- Research article
- Open Access
Prevalence, associated factors and clinical features of congenital syphilis among newborns in Mbarara hospital, Uganda
BMC Pregnancy and Childbirth volume 20, Article number: 385 (2020)
While congenital syphilis is a significant public health problem that can cause severe disabilities, little is known about the situation in Uganda. We describe prevalence, associated factors and clinical presentation of congenital syphilis in Mbarara, Uganda.
A cross sectional study was carried out among mother- newborn dyads from the postnatal ward of Mbarara Regional Referral Hospital (MRRH). After obtaining informed consent, a structured questionnaire was used to capture data on risk factors for congenital syphilis. A finger prick was performed on the mothers for Treponema Pallidum Haemagglutination Assay (TPHA). If TPHA was positive, a venous blood sample was collected from the mother to confirm active infection using Rapid Plasma Reagin (RPR). Venous blood was drawn from a newborn if the mother tested positive by TPHA and RPR. A newborn with RPR titres 4 times higher than the mother was considered to have congenital syphilis. We fit logistic regression models to determine factors associated with congenital syphilis.

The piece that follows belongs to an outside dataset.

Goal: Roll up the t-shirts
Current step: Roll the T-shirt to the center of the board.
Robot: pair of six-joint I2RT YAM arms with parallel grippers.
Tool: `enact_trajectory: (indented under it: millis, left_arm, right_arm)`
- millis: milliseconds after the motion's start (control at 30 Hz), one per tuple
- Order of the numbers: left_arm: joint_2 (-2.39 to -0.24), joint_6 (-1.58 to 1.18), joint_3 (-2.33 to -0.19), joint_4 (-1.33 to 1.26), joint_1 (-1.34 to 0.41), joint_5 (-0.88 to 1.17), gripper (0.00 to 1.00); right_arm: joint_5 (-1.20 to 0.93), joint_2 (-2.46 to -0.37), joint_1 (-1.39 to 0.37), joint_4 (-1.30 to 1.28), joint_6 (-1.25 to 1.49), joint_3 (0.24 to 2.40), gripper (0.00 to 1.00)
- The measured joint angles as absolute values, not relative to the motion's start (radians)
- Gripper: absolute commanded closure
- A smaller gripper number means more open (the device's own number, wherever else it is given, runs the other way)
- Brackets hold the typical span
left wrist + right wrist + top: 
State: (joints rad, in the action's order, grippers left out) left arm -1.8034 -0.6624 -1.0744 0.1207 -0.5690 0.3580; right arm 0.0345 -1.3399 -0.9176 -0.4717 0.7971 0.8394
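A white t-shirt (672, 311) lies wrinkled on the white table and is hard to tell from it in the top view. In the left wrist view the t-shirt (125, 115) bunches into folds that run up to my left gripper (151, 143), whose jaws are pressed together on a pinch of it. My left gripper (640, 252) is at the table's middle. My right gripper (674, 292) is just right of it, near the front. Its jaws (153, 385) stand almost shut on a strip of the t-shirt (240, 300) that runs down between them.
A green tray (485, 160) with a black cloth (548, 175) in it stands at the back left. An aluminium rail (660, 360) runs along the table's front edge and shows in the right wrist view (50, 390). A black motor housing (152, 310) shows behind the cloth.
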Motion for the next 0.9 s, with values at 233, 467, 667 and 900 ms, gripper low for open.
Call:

Between June and September 2015, we enrolled 2500 mothers and 2502 newborns. Prevalence of syphilis was 3.8% (95% CI 3.1–4.6) among newborn infants and 4.1% (95% CI 3.4–5.0) among their mothers. Maternal age <25 years, past history of genital ulcer, a past history of abnormal vaginal discharge, and not receiving treatment of at least one of genital ulcer, genital itching, lower abdominal pain and abnormal vaginal discharge in the current pregnancy were the risk factors associated with congenital syphilis. The most common clinical feature was hepatosplenomegaly.
We found higher-than-expected syphilis sero-prevalence rates in a high risk population of postnatal mothers and their newborns in Uganda. Bridge populations for syphilis may include mothers not tested during pregnancy, who are usually married and not treated. In accordance with our results, the national policy for syphilis control in Uganda should be strengthened to include universal syphilis screening amongst mother-newborn pairs in postnatal clinics with subsequent partner notification.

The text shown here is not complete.